### Work item
Print the listing in full, exactly as it stands.

### Stored data
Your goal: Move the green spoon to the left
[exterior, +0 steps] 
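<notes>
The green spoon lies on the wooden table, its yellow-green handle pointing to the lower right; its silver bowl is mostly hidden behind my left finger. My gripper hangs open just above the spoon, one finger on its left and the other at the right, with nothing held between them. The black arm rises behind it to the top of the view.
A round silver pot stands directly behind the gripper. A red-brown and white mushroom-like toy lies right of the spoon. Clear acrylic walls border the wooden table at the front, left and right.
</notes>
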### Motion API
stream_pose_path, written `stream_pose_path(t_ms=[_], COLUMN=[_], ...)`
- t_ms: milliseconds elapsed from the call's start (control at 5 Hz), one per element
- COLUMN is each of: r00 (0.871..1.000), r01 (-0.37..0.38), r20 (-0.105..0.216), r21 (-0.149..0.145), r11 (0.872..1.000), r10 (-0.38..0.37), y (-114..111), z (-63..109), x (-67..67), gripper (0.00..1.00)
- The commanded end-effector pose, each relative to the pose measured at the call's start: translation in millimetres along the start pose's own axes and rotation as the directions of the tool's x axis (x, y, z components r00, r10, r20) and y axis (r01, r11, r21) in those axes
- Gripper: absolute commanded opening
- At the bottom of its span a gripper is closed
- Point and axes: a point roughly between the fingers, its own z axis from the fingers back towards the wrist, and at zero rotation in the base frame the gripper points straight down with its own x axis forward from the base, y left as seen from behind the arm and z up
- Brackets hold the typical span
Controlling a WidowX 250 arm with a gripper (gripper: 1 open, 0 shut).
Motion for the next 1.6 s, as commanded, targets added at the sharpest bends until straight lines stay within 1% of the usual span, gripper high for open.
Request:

### Exercise result
Your goal: Move the green spoon to the left
[exterior, +0 steps] 
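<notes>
The green spoon lies on the wooden table, its yellow-green handle pointing to the lower right; its silver bowl is mostly hidden behind my left finger. My gripper hangs open just above the spoon, one finger on its left and the other at the right, with nothing held between them. The black arm rises behind it to the top of the view.
A round silver pot stands directly behind the gripper. A red-brown and white mushroom-like toy lies right of the spoon. Clear acrylic walls border the wooden table at the front, left and right.
</notes>
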### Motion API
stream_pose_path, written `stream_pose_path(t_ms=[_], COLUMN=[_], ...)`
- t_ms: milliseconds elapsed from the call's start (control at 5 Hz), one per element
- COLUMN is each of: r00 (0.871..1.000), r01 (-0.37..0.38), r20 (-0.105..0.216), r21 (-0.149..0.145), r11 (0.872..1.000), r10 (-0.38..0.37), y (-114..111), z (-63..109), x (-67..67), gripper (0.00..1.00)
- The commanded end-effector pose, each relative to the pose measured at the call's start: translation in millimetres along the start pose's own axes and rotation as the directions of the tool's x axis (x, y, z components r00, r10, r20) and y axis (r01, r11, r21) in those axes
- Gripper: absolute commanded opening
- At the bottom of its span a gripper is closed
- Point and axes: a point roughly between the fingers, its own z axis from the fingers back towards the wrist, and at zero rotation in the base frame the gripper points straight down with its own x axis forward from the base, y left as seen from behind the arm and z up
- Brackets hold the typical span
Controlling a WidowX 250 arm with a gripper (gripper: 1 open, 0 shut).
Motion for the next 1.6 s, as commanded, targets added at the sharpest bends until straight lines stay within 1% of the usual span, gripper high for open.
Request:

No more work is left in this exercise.